• INSTRUCTIONS TO FOLLOW
With pictures left out, write out exactly every line from the start of the data through the one that contains "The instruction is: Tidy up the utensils".

Start of DATA EXCERPT

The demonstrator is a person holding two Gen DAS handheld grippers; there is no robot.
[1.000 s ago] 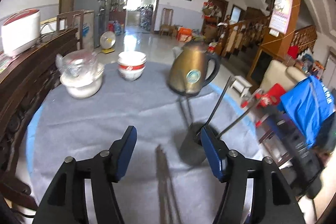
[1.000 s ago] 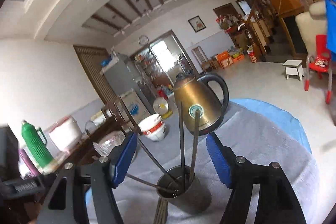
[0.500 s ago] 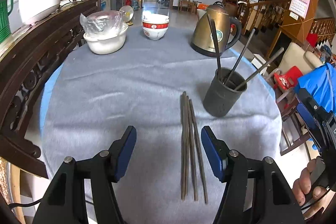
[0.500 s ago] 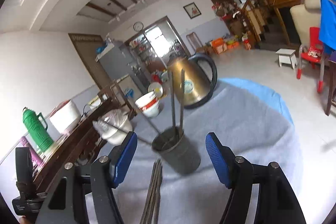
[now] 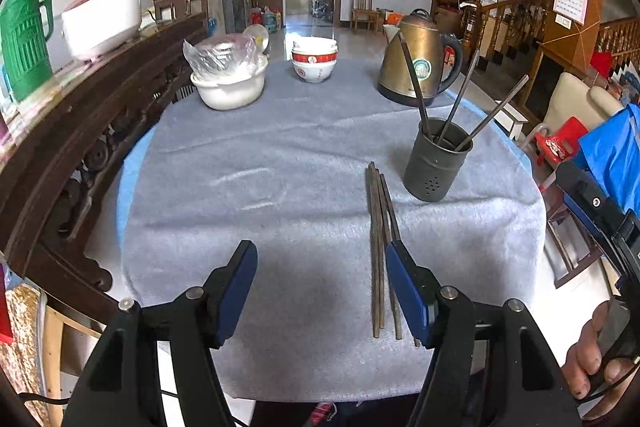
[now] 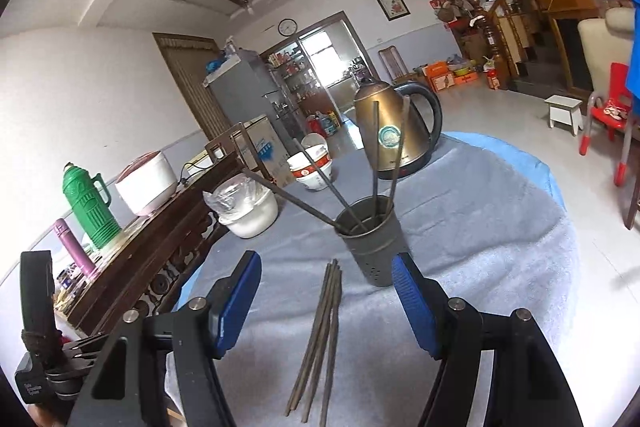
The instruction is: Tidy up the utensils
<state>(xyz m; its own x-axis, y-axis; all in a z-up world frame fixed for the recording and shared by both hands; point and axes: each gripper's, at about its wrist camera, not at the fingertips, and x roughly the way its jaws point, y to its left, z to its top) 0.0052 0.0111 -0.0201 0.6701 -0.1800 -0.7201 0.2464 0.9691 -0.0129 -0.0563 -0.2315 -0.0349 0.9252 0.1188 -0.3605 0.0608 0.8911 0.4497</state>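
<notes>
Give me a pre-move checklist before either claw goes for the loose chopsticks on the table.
1. Left claw empty, jaws apart: ok.
2. Right claw empty, jaws apart: ok.
3. Loose chopsticks flat on the grey cloth, bunched side by side: ok, though picking out just one may be awkward.
4. Holder upright beside the chopsticks, with room inside: ok.
5. Chopsticks in the holder lean outward and may obstruct an insertion from above: not ok.
6. Left claw centred over the bundle: not ok; the bundle lies by its right finger.
</notes>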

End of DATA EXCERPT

• WORKED SOLUTION
The demonstrator is a person holding two Gen DAS handheld grippers; there is no robot.
[1.000 s ago] 
[1.000 s ago] 
[0.500 s ago] 
[0.500 s ago] 
[now] 
[now] 
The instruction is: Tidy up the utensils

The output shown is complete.